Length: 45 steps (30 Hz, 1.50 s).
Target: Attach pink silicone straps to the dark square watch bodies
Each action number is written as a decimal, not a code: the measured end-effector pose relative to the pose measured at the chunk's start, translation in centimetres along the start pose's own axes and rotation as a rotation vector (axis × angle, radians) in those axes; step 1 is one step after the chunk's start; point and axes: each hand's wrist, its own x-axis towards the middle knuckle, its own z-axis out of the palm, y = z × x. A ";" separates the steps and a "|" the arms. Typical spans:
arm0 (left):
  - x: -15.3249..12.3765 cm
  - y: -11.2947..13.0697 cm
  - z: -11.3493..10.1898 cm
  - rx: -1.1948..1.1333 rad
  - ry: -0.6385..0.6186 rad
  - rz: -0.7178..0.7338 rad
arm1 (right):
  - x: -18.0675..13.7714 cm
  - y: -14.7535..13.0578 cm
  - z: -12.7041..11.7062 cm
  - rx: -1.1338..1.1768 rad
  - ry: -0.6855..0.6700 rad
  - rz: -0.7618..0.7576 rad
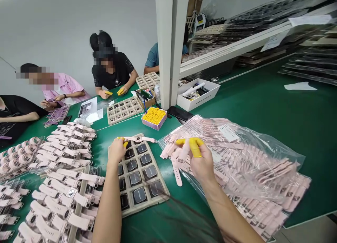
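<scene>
My left hand (117, 150), with yellow finger cots, holds a pink watch (139, 139) with one strap fitted, level above a beige tray (158, 199) of black watch bodies. My right hand (196, 155), also in yellow cots, reaches into the open mouth of a clear plastic bag (237, 155) full of pink straps and pinches a pink strap (183, 152). A loose pink strap (177, 173) lies just below that hand on the green table (276, 109).
Rows of assembled pink watches (65, 148) cover the left side. A small box of yellow finger cots (154, 117), a phone (180, 113), a white box (198, 93) and another watch tray (123, 109) lie beyond. Several people sit opposite. A white post (168, 50) stands ahead.
</scene>
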 end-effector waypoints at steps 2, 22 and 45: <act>-1.1 1.0 -0.1 -0.138 0.014 0.039 | -1.1 0.1 1.3 0.152 -0.048 0.170; -5.8 7.2 3.6 -0.692 0.004 0.859 | -4.0 3.8 3.1 0.117 -0.403 0.453; -6.8 7.6 1.7 -0.362 -0.160 0.797 | -3.1 3.5 2.4 0.169 -0.441 0.661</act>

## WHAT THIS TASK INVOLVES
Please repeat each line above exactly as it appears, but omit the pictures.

## WRITTEN SOLUTION
Length: 45 steps (30 Hz, 1.50 s).
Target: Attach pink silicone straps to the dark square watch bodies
Each action number is written as a decimal, not a code: the measured end-effector pose relative to the pose measured at the chunk's start, translation in centimetres along the start pose's own axes and rotation as a rotation vector (axis × angle, radians) in those axes; step 1 is one step after the chunk's start; point and axes: each hand's wrist, its own x-axis towards the middle knuckle, its own z-axis out of the palm, y = z × x. A ";" separates the steps and a "|" the arms. Typical spans:
arm0 (left):
  - x: -15.3249..12.3765 cm
  - y: -11.2947..13.0697 cm
  - z: -11.3493..10.1898 cm
  - rx: -1.1948..1.1333 rad
  - ry: -0.6385..0.6186 rad
  - rz: -0.7178..0.7338 rad
arm1 (right):
  - x: -18.0675..13.7714 cm
  - y: -14.7535..13.0578 cm
  - z: -12.7041..11.7062 cm
  - rx: -1.1338..1.1768 rad
  - ry: -0.6855..0.6700 rad
  - rz: -0.7618..0.7576 rad
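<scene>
My left hand (117, 150), with yellow finger cots, holds a pink watch (139, 139) with one strap fitted, level above a beige tray (158, 199) of black watch bodies. My right hand (196, 155), also in yellow cots, reaches into the open mouth of a clear plastic bag (237, 155) full of pink straps and pinches a pink strap (183, 152). A loose pink strap (177, 173) lies just below that hand on the green table (276, 109).
Rows of assembled pink watches (65, 148) cover the left side. A small box of yellow finger cots (154, 117), a phone (180, 113), a white box (198, 93) and another watch tray (123, 109) lie beyond. Several people sit opposite. A white post (168, 50) stands ahead.
</scene>
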 end-effector waypoints at steps 2, 22 and 45: <act>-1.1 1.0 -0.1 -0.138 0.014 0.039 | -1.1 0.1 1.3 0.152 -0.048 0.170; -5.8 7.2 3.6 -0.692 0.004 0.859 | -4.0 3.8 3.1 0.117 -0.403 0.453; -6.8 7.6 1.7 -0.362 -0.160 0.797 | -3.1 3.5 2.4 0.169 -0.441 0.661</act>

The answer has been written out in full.